Exclude images; transcribe the rest of the data exactly.

● ● ● ● ●

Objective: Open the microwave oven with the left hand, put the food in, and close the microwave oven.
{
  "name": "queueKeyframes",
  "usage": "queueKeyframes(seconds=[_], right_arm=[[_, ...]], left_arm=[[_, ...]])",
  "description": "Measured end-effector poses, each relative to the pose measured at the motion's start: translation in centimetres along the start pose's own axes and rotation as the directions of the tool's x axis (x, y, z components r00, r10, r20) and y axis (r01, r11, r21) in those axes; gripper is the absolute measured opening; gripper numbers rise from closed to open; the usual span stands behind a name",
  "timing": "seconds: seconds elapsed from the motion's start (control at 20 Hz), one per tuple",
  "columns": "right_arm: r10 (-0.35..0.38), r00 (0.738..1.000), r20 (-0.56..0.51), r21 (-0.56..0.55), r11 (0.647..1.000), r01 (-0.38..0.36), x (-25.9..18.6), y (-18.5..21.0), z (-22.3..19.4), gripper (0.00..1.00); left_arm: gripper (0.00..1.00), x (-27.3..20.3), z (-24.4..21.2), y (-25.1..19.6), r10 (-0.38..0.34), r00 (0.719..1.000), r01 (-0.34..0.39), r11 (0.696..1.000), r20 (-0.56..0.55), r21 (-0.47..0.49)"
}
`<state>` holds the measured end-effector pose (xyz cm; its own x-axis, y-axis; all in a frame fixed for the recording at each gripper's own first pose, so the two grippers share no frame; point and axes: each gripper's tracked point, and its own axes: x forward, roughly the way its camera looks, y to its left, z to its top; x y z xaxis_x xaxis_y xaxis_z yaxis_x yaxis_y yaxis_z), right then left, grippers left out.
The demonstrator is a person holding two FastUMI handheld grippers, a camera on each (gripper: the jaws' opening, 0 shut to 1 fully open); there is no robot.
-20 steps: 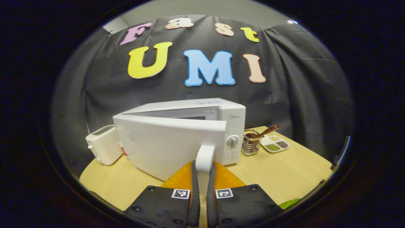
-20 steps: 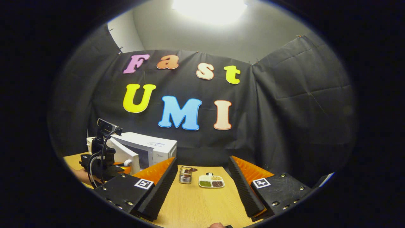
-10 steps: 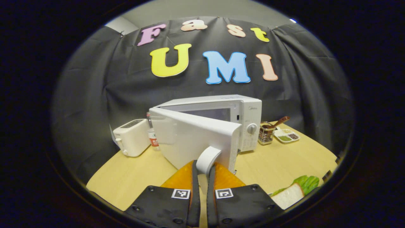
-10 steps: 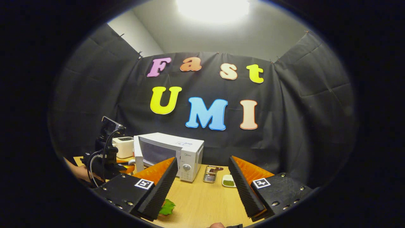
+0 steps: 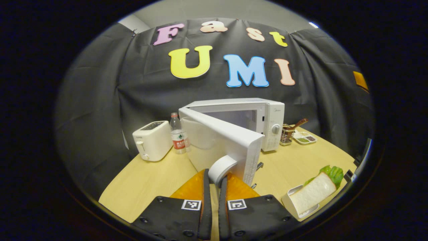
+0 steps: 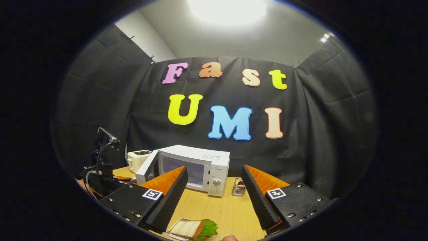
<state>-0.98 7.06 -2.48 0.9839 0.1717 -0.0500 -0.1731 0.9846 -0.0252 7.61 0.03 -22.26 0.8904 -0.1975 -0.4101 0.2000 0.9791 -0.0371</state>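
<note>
In the left gripper view, we have the left claw (image 5: 214,179) clenched on the microwave's door handle (image 5: 221,168), a white loop at the door's free edge, both fingers pressing its sides. We judge the grip is there so the door (image 5: 222,142) can be swung about its hinge on the left of the microwave (image 5: 247,115). The door stands roughly half open, its free edge pointing toward us at the near side and its long axis running from the far hinge to the handle. The cavity opening faces near and right. A toaster (image 5: 152,140) and a water bottle (image 5: 177,134) stand on the counter (image 5: 147,180) to the left of the oven; a utensil holder (image 5: 287,134) and a small divided dish (image 5: 304,138) stand to its right. The food, a sandwich (image 5: 316,190) with lettuce in a shallow tray, lies at the near right, well apart from the oven.

In the right gripper view, we see the right claw (image 6: 212,194) released, fingers spread wide and holding nothing. The sandwich (image 6: 192,228) lies just below it at the near edge of the counter, its long axis running left to right. We judge this claw is poised to take the food. Farther off, the left claw (image 6: 125,179) sits at the open door's edge.
</note>
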Motion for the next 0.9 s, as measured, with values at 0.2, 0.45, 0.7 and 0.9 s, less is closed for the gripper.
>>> queueKeyframes(seconds=[0.2, 0.45, 0.7, 0.9], right_arm=[[-0.029, 0.999, -0.015, -0.008, 1.000, 0.029, 0.3, 2.5, -0.1, 0.98], [-0.067, 0.997, -0.027, -0.007, 0.998, 0.067, 0.7, 5.1, 0.0, 0.98], [-0.110, 0.993, -0.044, -0.010, 0.994, 0.110, 0.7, 6.6, -0.5, 0.98], [-0.128, 0.989, -0.069, 0.013, 0.991, 0.130, 0.6, 6.7, -1.2, 0.98]], left_arm=[[0.14, -0.6, -0.2, 1.9, -0.052, 0.999, 0.052, 0.999, 0.008, 0.000], [0.15, -1.3, -0.7, 4.3, -0.103, 0.995, 0.103, 0.995, 0.016, 0.002], [0.16, -2.1, -1.1, 7.4, -0.116, 0.993, 0.116, 0.993, 0.007, 0.002], [0.17, -2.6, -1.7, 11.0, -0.051, 0.999, 0.051, 0.999, 0.008, 0.000]])
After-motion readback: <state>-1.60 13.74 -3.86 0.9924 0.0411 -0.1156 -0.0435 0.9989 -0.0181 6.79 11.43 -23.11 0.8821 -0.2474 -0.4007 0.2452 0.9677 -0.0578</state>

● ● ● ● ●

# WRITTEN SOLUTION
Objective: Open the microwave oven with the left hand, put the food in, and close the microwave oven.
{
  "name": "queueKeyframes",
  "usage": "queueKeyframes(seconds=[_], right_arm=[[_, ...]], left_arm=[[_, ...]])",
  "description": "Measured end-effector poses, each relative to the pose measured at the motion's start: translation in centimetres along the start pose's own axes and rotation as the directions of the tool's x axis (x, y, z components r00, r10, r20) and y axis (r01, r11, r21) in those axes; gripper is the absolute measured opening; gripper numbers rise from closed to open; the usual span stands behind a name",
  "timing": "seconds: seconds elapsed from the motion's start (control at 20 Hz), one per tuple",
  "columns": "right_arm: r10 (-0.35..0.38), r00 (0.738..1.000), r20 (-0.56..0.51), r21 (-0.56..0.55), r11 (0.647..1.000), r01 (-0.38..0.36), x (-25.9..18.6), y (-18.5..21.0), z (-22.3..19.4), gripper (0.00..1.00); left_arm: gripper (0.00..1.00), x (-27.3..20.3), z (-24.4..21.2), y (-25.1..19.6), r10 (-0.38..0.34), r00 (0.719..1.000), r01 (-0.34..0.39), r11 (0.696..1.000), r20 (-0.56..0.55), r21 (-0.47..0.49)"
}
`<state>` holds the measured end-effector pose (xyz cm; its own x-axis, y-axis; all in a frame fixed for the recording at each gripper's own first pose, so the two grippers share no frame; point and axes: each gripper's tracked point, and its own axes: x forward, roughly the way its camera looks, y to its left, z to its top; x y z xaxis_x xaxis_y xaxis_z yaxis_x yaxis_y yaxis_z), right then left, grippers left out.
The demonstrator is a person holding two FastUMI handheld grippers, a camera on each (gripper: the jaws' opening, 0 shut to 1 fully open); there is no robot.
-20 steps: 
-20 steps: 
-10 steps: 
-10 steps: 
+0 steps: 
+0 steps: 
<state>-0.98 7.06 -2.48 0.9839 0.1717 -0.0500 -0.1731 0.9846 -0.0252 7.61 0.03 -22.26 0.8904 -0.1975 -0.4101 0.2000 0.9791 -0.0371</state>
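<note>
In the left gripper view, we have the left claw (image 5: 214,179) clenched on the microwave's door handle (image 5: 221,168), a white loop at the door's free edge, both fingers pressing its sides. We judge the grip is there so the door (image 5: 222,142) can be swung about its hinge on the left of the microwave (image 5: 247,115). The door stands roughly half open, its free edge pointing toward us at the near side and its long axis running from the far hinge to the handle. The cavity opening faces near and right. A toaster (image 5: 152,140) and a water bottle (image 5: 177,134) stand on the counter (image 5: 147,180) to the left of the oven; a utensil holder (image 5: 287,134) and a small divided dish (image 5: 304,138) stand to its right. The food, a sandwich (image 5: 316,190) with lettuce in a shallow tray, lies at the near right, well apart from the oven.

In the right gripper view, we see the right claw (image 6: 212,194) released, fingers spread wide and holding nothing. The sandwich (image 6: 192,228) lies just below it at the near edge of the counter, its long axis running left to right. We judge this claw is poised to take the food. Farther off, the left claw (image 6: 125,179) sits at the open door's edge.
</note>
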Motion for the next 0.9 s, as measured, with values at 0.2, 0.45, 0.7 and 0.9 s, less is closed for the gripper.
>>> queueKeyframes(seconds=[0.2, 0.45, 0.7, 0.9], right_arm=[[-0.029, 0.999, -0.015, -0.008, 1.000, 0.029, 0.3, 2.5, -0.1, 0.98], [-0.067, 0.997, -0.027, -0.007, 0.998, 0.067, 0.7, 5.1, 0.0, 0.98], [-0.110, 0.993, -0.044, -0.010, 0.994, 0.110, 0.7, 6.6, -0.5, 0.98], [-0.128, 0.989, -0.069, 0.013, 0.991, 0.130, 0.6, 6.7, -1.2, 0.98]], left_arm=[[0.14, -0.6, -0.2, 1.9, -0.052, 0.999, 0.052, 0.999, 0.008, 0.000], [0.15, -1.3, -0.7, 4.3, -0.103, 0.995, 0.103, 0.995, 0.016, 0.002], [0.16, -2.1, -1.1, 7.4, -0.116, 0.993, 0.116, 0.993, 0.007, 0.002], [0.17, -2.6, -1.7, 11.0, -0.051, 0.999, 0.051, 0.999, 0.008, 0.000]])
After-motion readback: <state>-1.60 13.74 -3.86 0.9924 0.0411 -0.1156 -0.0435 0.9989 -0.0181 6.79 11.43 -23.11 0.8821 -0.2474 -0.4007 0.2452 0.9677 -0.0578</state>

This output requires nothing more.